(YOUR TASK)
Copy exactly the lines that run from the top of the listing to the line containing "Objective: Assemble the", both ends included, and omit the pictures.

(DATA PROVIDED)
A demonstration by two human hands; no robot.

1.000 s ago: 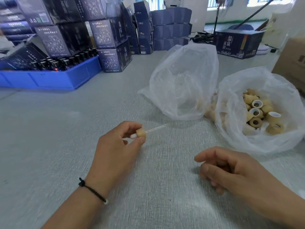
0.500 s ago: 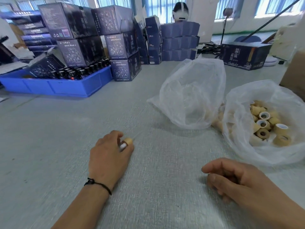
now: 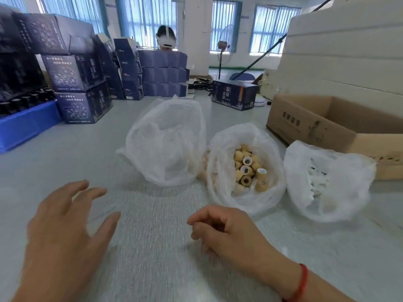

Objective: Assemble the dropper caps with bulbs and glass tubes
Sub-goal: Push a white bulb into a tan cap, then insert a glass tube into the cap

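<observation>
1. While no finished dropper can be seen anywhere on the grey table, the task is judged to be between pieces, with a fresh assembly yet to be begun.
2. The left hand is held spread above the table, fingers straight and apart, and nothing is grasped by it.
3. The right hand is seen with its fingers curled inward near the table; whether something small is pinched inside cannot be told, as the fingertips are turned under and blurred.
4. A large supply of tan caps is left in the middle plastic bag, just beyond the right hand.
5. White pieces, taken to be the bulbs, are held in the right-hand bag, beside an open cardboard box.
6. The contents of the left bag cannot be made out through the cloudy plastic; glass tubes may be kept there.
7. Much work is judged to remain: a cap, a bulb and a tube must be fetched and joined for each of the many caps.
</observation>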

(RESPONSE TO THE EXERCISE)
A demonstration by two human hands; no robot.

1.000 s ago: 
0.500 s ago: 
now: 

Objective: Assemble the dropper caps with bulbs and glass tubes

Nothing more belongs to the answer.